A mudança climática desempenha um papel fundamental nessa tendência. O aumento das temperaturas adianta a floração e prolonga a presença de pólen na atmosfera. Por sua vez, a poluição urbana cria um microclima que potencializa a irritação das vias respiratórias, intensificando os sintomas alérgicos.
Os afetados apresentam espirros, congestão, olhos lacrimejantes, tosse persistente e, nos casos mais graves, crises asmáticas. Estima-se que a exposição prolongada a partículas poluentes, combinada com o pólen, aumenta a sensibilidade do sistema imunológico e amplifica as reações alérgicas.
O diagnóstico é feito por meio de testes clínicos, como análises de sangue ou testes cutâneos, enquanto o tratamento inclui antihistamínicos, corticoides nasais e, em casos mais avançados, imunoterapia. Ao mesmo tempo, é recomendado reduzir a exposição ao pólen fechando as janelas, evitando atividades ao ar livre em dias ventosos e usando filtros de ar.

Além dos espirros: complicações da alergia primaveral
As alergias não afetam apenas a qualidade de vida na primavera, também podem resultar em complicações maiores se não forem tratadas adequadamente. Uma delas é a asma alérgica, que surge quando a inflamação se estende aos brônquios, causando dificuldade respiratória. Esse quadro pode piorar em ambientes com altos níveis de poluição atmosférica.
Outra consequência frequente é a sinusite crônica. A congestão e a inflamação nasal prolongadas bloqueiam os seios paranasais, favorecendo infecções recorrentes e dor facial. A combinação de pólen, poeira e fumaça aumenta a probabilidade de que esses episódios se repitam ao longo do ano.

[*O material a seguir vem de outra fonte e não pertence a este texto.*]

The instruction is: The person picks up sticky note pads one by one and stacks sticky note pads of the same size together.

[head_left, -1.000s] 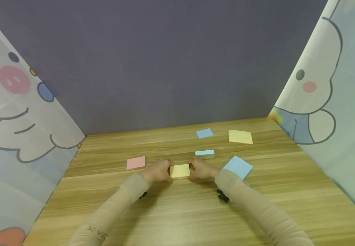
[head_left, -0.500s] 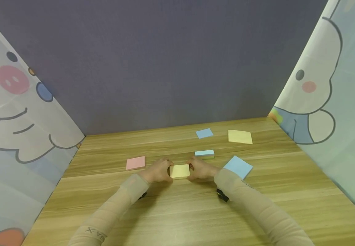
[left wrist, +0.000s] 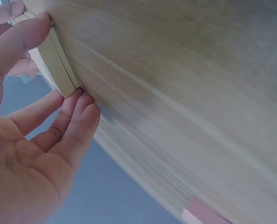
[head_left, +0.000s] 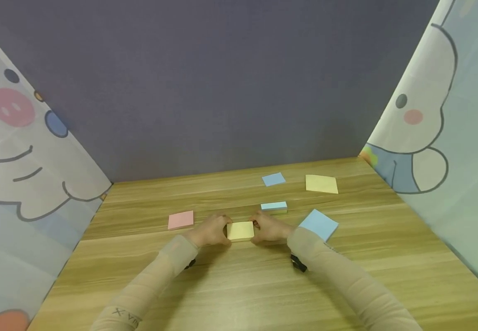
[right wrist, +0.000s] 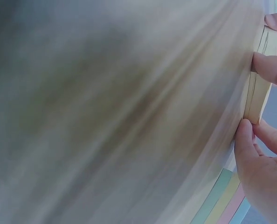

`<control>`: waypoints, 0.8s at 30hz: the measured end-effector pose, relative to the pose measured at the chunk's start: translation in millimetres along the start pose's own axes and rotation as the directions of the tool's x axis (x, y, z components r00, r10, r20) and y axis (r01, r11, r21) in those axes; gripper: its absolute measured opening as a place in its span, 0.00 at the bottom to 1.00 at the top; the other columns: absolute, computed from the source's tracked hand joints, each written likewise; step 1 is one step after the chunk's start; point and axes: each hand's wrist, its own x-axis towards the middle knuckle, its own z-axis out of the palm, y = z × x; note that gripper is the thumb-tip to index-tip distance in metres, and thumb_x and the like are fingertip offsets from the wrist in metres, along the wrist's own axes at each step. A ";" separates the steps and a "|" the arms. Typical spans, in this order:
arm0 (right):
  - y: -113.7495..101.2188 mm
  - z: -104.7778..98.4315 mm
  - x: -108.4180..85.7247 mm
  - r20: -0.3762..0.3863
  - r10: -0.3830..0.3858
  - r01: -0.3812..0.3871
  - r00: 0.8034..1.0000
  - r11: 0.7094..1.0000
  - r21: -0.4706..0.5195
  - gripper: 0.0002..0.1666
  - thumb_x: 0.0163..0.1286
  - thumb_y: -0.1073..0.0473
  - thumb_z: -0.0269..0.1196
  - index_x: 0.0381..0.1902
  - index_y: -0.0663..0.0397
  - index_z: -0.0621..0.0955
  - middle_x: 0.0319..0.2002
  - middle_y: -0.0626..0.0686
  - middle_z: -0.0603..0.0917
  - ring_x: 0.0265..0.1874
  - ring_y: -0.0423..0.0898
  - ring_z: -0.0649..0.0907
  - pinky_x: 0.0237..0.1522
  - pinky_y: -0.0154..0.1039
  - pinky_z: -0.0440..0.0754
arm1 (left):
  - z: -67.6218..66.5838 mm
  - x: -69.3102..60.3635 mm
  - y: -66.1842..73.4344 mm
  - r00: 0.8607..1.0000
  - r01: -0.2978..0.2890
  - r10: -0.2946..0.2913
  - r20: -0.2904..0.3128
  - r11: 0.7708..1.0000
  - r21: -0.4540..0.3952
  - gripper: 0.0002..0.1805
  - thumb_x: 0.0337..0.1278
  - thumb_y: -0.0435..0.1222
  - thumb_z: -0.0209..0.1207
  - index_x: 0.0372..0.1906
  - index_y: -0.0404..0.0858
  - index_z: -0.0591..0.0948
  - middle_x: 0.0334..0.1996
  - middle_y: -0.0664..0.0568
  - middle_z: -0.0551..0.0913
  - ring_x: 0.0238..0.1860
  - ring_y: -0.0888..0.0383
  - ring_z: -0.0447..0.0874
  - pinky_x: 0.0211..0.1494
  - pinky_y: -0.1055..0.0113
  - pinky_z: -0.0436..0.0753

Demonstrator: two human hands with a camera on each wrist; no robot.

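Observation:
Between both hands, a yellow sticky-note stack (head_left: pixel 240 231) lies flat on the wooden table. My left hand (head_left: pixel 214 230) grips its left end, thumb at the near corner and fingers at the far one. At the right end my right hand (head_left: pixel 270 227) holds it the same way. Thin seams run along the side of the yellow stack (left wrist: pixel 59 65) in the left wrist view, and the right wrist view shows them too. Just behind my right hand stands a blue-topped block of sticky notes (head_left: pixel 273 207), layered green, yellow, pink and blue in the right wrist view.
Left of my left hand lies a pink sticky-note pad (head_left: pixel 181 220). A large blue pad (head_left: pixel 319 224) sits beside my right wrist, partly covered by the sleeve. Farther back are a small blue pad (head_left: pixel 273 179) and a yellow pad (head_left: pixel 321 184), before a dark wall (head_left: pixel 230 92).
The whole head view has shifted slightly to the left. Both hands keep their grip on the yellow sticky-note stack, which stays in place on the table.

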 end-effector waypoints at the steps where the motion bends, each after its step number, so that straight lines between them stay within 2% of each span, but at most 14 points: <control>1: 0.0 0.0 -0.1 -0.004 0.003 -0.003 1.000 1.000 -0.003 0.37 0.52 0.60 0.69 0.59 0.66 0.69 0.38 0.53 0.66 0.35 0.46 0.67 0.34 0.37 0.66 | 0.0 0.2 -0.4 1.000 -0.005 0.005 -0.002 1.000 -0.003 0.35 0.34 0.39 0.73 0.54 0.30 0.75 0.52 0.41 0.75 0.52 0.44 0.74 0.54 0.53 0.76; 5: -0.5 -0.3 0.0 -0.006 0.018 -0.018 1.000 1.000 -0.003 0.38 0.52 0.59 0.69 0.59 0.66 0.69 0.41 0.52 0.67 0.37 0.46 0.67 0.38 0.38 0.69 | -0.2 0.4 -1.7 1.000 -0.003 0.003 -0.002 1.000 -0.006 0.36 0.34 0.40 0.73 0.54 0.31 0.74 0.56 0.40 0.73 0.56 0.41 0.71 0.57 0.51 0.74; 9: 0.4 0.2 1.2 -0.008 0.011 -0.011 1.000 1.000 -0.013 0.38 0.51 0.59 0.70 0.59 0.66 0.69 0.41 0.52 0.67 0.38 0.46 0.68 0.40 0.39 0.70 | -2.4 -1.3 -1.5 1.000 -0.006 0.006 0.011 1.000 -0.018 0.37 0.35 0.40 0.72 0.55 0.30 0.74 0.55 0.41 0.74 0.55 0.43 0.72 0.57 0.52 0.74; 12: 0.8 0.8 1.4 -0.006 0.006 -0.006 1.000 1.000 -0.023 0.38 0.51 0.58 0.70 0.58 0.66 0.70 0.40 0.52 0.67 0.38 0.46 0.68 0.39 0.39 0.70 | -4.5 -4.1 -3.2 1.000 -0.012 0.014 0.027 0.999 -0.045 0.37 0.35 0.39 0.72 0.56 0.29 0.73 0.54 0.41 0.74 0.54 0.44 0.73 0.56 0.53 0.75; 16: 0.2 0.2 0.8 -0.001 0.008 -0.008 1.000 1.000 -0.005 0.39 0.52 0.59 0.69 0.60 0.66 0.69 0.40 0.52 0.66 0.37 0.45 0.67 0.38 0.37 0.69 | -8.8 -8.2 -8.0 0.999 0.020 -0.014 0.046 0.993 -0.119 0.37 0.38 0.37 0.71 0.58 0.29 0.70 0.57 0.41 0.72 0.57 0.44 0.71 0.59 0.53 0.74; 19: -0.2 -0.2 0.2 -0.001 -0.006 0.006 1.000 1.000 0.013 0.38 0.52 0.60 0.69 0.59 0.67 0.69 0.38 0.53 0.66 0.33 0.45 0.67 0.33 0.36 0.66 | -13.8 -11.3 -11.7 0.999 0.036 -0.032 0.029 0.990 -0.134 0.37 0.39 0.36 0.70 0.59 0.29 0.69 0.57 0.41 0.73 0.59 0.43 0.70 0.60 0.53 0.72; 24: 0.3 -0.2 0.0 0.003 -0.025 0.025 1.000 1.000 0.007 0.38 0.52 0.61 0.69 0.59 0.68 0.68 0.35 0.52 0.64 0.31 0.44 0.66 0.30 0.34 0.63 | -27.5 -17.6 -19.6 0.997 0.063 -0.066 -0.031 0.995 -0.078 0.34 0.42 0.34 0.68 0.59 0.30 0.70 0.55 0.42 0.74 0.57 0.44 0.72 0.58 0.53 0.74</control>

Além disso, a alergia persistente afeta a qualidade do sono. Os espirros noturnos, a tosse e a obstrução nasal interrompem o descanso, causando fadiga e reduzindo a produtividade diária. Em crianças e jovens, essas alterações podem influenciar na aprendizagem e no desempenho escolar.

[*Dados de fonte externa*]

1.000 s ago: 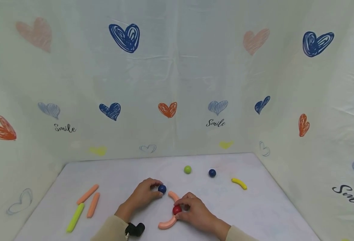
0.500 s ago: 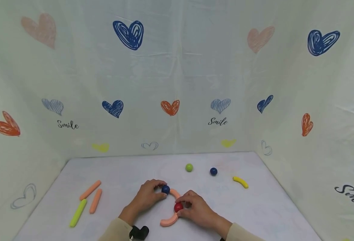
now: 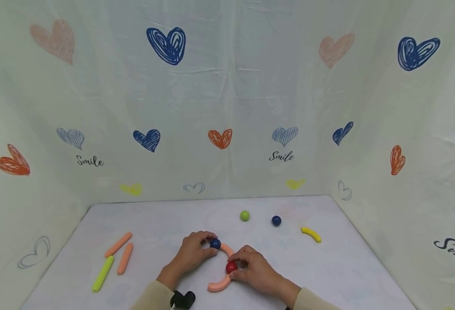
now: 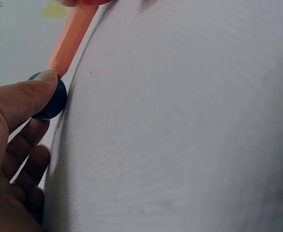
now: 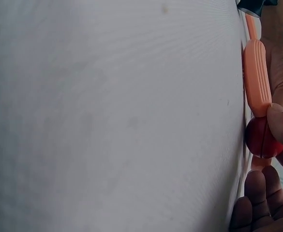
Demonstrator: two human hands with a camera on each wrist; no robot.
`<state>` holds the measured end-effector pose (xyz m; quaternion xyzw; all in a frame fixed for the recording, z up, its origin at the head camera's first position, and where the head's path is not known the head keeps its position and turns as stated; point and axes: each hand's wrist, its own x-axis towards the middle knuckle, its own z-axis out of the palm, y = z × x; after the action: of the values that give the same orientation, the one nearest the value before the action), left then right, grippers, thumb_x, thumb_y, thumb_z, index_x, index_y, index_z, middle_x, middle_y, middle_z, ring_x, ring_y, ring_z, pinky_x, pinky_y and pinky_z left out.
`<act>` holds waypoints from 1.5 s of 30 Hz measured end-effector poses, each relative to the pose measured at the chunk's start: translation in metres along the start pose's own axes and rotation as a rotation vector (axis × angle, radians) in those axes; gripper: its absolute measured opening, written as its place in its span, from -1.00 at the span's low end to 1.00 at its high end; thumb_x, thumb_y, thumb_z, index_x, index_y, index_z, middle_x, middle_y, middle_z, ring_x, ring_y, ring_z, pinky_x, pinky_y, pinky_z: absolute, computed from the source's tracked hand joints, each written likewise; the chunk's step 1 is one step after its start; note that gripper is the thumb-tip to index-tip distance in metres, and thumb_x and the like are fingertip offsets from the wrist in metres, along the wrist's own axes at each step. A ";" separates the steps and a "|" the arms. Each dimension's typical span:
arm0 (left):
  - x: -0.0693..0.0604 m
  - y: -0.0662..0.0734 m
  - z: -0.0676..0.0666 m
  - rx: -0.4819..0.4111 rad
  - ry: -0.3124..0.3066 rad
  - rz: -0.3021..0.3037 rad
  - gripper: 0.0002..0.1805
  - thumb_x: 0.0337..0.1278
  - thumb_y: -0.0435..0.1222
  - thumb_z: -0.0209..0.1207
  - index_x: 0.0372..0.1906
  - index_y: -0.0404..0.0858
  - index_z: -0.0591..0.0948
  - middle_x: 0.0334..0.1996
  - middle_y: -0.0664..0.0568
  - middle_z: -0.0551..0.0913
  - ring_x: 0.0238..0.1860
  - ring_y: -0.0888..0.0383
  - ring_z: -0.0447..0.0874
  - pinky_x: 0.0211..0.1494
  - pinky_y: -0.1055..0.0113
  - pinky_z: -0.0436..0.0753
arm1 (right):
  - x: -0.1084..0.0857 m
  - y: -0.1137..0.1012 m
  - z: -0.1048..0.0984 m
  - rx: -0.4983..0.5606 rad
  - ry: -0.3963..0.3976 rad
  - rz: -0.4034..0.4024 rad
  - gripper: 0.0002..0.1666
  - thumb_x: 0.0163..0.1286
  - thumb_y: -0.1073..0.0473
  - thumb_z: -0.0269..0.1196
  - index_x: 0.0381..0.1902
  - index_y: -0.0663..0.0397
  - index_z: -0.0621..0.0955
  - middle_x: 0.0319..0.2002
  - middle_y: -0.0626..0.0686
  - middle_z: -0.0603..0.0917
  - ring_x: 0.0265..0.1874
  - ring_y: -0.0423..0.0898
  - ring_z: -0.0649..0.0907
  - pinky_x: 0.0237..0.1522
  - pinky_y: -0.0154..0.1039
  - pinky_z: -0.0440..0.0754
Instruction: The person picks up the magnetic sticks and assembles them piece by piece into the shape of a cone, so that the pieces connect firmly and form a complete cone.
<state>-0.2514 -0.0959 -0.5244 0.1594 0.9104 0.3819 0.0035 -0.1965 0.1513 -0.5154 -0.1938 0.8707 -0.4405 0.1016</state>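
My left hand (image 3: 191, 252) pinches a dark blue ball (image 3: 215, 244) between thumb and fingers; the left wrist view shows the thumb over the blue ball (image 4: 57, 100), which meets the end of an orange-pink curved piece (image 4: 69, 41). My right hand (image 3: 257, 272) pinches a red ball (image 3: 231, 267), placed between the upper curved piece (image 3: 226, 248) and the lower curved piece (image 3: 219, 285). In the right wrist view, the red ball (image 5: 261, 137) touches the end of a ridged orange-pink piece (image 5: 257, 77), with part of another piece on its other side.
On the white table (image 3: 165, 219), a green ball (image 3: 244, 215), another dark blue ball (image 3: 276, 221) and a yellow curved piece (image 3: 311, 234) lie toward the back right. Two orange sticks (image 3: 118, 245) and a yellow-green stick (image 3: 103, 274) lie at left. Heart-patterned cloth surrounds the table.
My left hand has moved the blue ball right, from beside the upper curved piece to its end. My right hand keeps hold of the red ball. The head view has shifted slightly.
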 end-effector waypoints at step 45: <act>-0.004 0.004 0.003 -0.017 0.001 -0.061 -0.53 0.15 -0.12 0.51 0.16 -0.11 0.73 0.01 0.11 0.77 0.11 0.02 0.62 0.28 -0.18 0.50 | -0.003 0.000 -0.001 0.020 -0.021 -0.023 -0.65 0.29 0.07 0.55 0.03 -0.14 0.77 -0.15 -0.15 0.54 -0.18 -0.24 0.51 -0.14 -0.40 0.49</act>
<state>-0.2467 -0.0927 -0.5241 0.1312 0.9116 0.3892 0.0162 -0.1943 0.1534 -0.5153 -0.2074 0.8628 -0.4484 0.1076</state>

A dimensão ecológica do problema
A alergia primaveral tornou-se um indicador visível de como as mudanças ambientais repercutem diretamente na saúde. O adiantamento da floração e a intensificação das emissões poluentes são fenômenos ligados ao aquecimento global e ao modelo atual de urbanização.
Um ar saturado de pólen e poluentes não afeta apenas as pessoas com predisposição alérgica, mas também aumenta os riscos respiratórios na população em geral. Isso levanta a necessidade de repensar o design das cidades com mais presença de espaços verdes equilibrados, menor dependência de combustíveis fósseis e medidas de controle atmosférico.
As políticas públicas destinadas a reduzir as emissões, juntamente com a promoção de cidades mais sustentáveis, tornam-se essenciais não apenas para mitigar a crise climática, mas também para diminuir a incidência de doenças alérgicas. Assim, a luta contra a alergia primaveral ultrapassa o âmbito médico e se torna um desafio ecológico e social de alcance global.